Poor performance when using composition of core numeric types

emiliopaolini commented 3 years ago

Hi everyone, I have a question: is it possible to speed-up the runtime when using composition of core numeric types. For example, I am trying to use this type: template <int Digits,int Exponent,class Narrowest=int> using saturated_elastic_scaled_integer = cnl::scaled_integer< cnl::overflow_integer< cnl::elastic_integer< Digits,cnl::wide_integer<cnl::digits_v<int>, Narrowest>>, cnl::saturated_overflow_tag>, cnl::power<Exponent>>; but it is very very slow. For example, the same code using float requires something like 5 minutes, while using this type it requires more than 3 hours. Is it possible to do something? Maybe i am doing something wrong with the construction of core types. Thank you very much!

johnmcfarlane commented 3 years ago

Hi. I can only guess without seeing the code but you're using most of the facilities of the library and some of them incur run-time costs of one kind or another.

Are you sure saturation is what you want? It often produces completely wrong results: it's not 'sticky' like floating-point saturation. Can you not simply avoid overflow instead? Try using the trapping tag instead and see if there is actually any overflow and then see why that is.
How many digits are actually being used? If it's greater than 63, you may be invoking multi-word wide_integer types. If it's over 127, you almost certainly are.
I have to ask: do you have optimisations enabled, in particular inlining?

emiliopaolini commented 3 years ago

Hi.

Yes, I would need saturation. Maybe i will try to use the overflow integer, and just let the program run without it to see if there are any improvements.
I am actually using this: using float_t = saturated_elastic_scaled_integer<5, -4>;
Yes, i have optimizations enabled!

Do you have any other suggestions? Maybe i can try to avoid using wide_integer too? Thank you very much!!

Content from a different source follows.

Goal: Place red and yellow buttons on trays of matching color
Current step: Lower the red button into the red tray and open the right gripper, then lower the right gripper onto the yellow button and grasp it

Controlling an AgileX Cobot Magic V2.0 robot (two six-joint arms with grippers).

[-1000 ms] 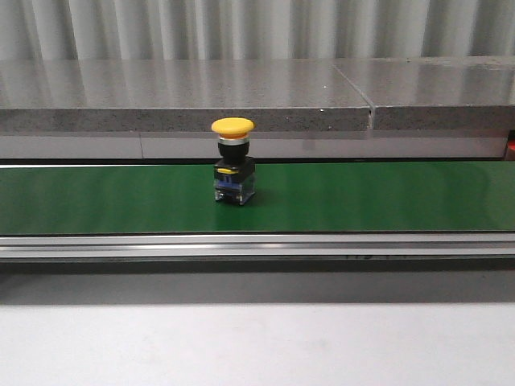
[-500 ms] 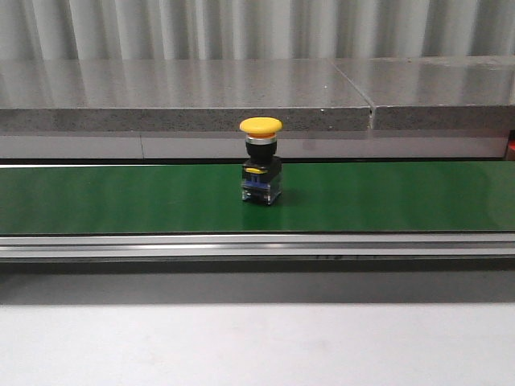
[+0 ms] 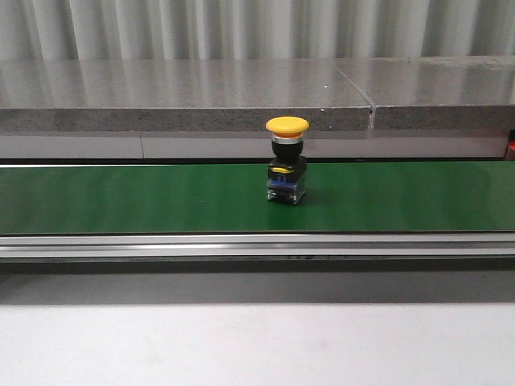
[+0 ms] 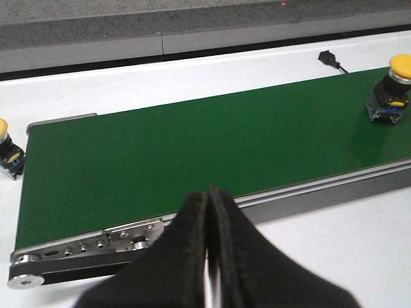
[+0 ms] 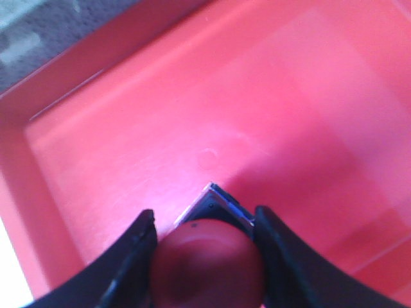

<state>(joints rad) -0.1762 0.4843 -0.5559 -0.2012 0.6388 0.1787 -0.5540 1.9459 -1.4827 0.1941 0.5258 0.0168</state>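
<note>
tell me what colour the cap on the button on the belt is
Yellow cap; front view shows it best.

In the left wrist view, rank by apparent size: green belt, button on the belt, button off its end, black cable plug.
1. green belt
2. button on the belt
3. button off its end, partly cropped, so unsure
4. black cable plug

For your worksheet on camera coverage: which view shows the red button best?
The right wrist view: the red button sits between the right gripper's fingers, above the red tray. The front and left wrist views don't show it, only yellow buttons.
</note>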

johnmcfarlane commented 3 years ago

With numbers that small, wide_integer shouldn't affect things although if your compiler is unable to inline code aggressively enough, it might get in the way of optimisation. You certainly shouldn't need it. You can test this by removing it and seeing if there are compiler errors.

But really, saturated_overflow_tag is probably your biggest problem. Try replacing with trapping_overflow_tag. If that runs without error, try undefined_overflow_tag to see if that improves performance. Currently, you're testing many operations for overflow -- many of which cannot overflow and all of which arguably shouldn't overflow. When overflow occurs, errors of arbitrary scale creep in, often accumulating over time.

johnmcfarlane commented 3 years ago

Can I ask if you're emulating saturating hardware? If so, does every last operation saturate?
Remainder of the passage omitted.